= Livingston & Evans =

Livingston and Evans were the songwriting and composing team of Jay Livingston (1915–2001) and Ray Evans (1915–2007), who worked on movies, television and stage.

They met while attending the University of Pennsylvania in Philadelphia. They played together in bands. In either 1937 or 1938, the pair moved to New York City to begin their songwriting careers. They wrote the 1940 hit song "Goodbye Now" for the 1938 Broadway musical revue Hellzapoppin, but years went by without further success.

In 1944, they moved to Hollywood at the encouragement of Johnny Mercer to work in films. The following year, they were signed by Paramount Pictures. In 1946, five versions of their "To Each His Own" (performed by Eddy Howard, Tony Martin, Freddy Martin & His Orchestra, The Modernaires and The Ink Spots) were in the Top Ten on the Billboard charts simultaneously, with three eventually peaking at number one.

Some of their best known songs are:
- the Christmas song "Silver Bells"
- "Buttons and Bows"
- "Mona Lisa"
- "Que Sera, Sera"
- "Tammy"

They also wrote the theme music for the television shows Bonanza and Mister Ed, with Livingston singing the lyrics for the latter: "A horse is a horse, of course, of course ...".

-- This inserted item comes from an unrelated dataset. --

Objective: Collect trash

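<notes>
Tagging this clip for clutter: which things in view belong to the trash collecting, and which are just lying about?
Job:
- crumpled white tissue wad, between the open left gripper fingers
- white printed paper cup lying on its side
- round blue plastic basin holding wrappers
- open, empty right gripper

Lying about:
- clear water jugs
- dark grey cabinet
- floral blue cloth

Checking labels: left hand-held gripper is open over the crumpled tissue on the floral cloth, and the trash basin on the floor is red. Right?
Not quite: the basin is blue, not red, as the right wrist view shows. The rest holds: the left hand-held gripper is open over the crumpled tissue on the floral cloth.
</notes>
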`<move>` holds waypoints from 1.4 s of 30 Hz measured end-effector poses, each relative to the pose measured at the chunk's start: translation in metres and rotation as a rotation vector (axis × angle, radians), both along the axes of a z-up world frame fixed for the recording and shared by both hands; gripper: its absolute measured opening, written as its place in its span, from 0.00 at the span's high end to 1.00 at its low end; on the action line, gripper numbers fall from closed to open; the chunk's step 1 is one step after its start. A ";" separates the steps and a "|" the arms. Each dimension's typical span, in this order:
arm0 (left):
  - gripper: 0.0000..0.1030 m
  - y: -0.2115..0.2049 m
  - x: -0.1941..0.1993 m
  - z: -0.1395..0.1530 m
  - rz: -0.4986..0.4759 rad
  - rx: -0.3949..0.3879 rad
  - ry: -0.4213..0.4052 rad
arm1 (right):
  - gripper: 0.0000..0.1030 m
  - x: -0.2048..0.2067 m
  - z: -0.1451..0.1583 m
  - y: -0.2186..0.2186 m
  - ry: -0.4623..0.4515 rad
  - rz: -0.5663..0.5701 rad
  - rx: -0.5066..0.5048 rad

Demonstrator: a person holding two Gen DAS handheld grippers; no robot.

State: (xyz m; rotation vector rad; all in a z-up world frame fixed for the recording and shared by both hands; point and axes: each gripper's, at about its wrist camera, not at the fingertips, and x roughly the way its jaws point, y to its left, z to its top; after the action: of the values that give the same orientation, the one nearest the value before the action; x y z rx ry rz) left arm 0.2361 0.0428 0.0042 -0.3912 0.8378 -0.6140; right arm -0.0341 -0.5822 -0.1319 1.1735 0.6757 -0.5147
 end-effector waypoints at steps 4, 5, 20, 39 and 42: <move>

They received three Academy Awards for Best Song - for "Buttons and Bows" in The Paleface (1948), "Mona Lisa" in Captain Carey, U.S.A. (1950) and "Que Sera Sera" in The Man Who Knew Too Much (1956) - and a total of seven nominations. The duo appeared as themselves in the 1950 film Sunset Boulevard. They have a star together on the Hollywood Walk of Fame.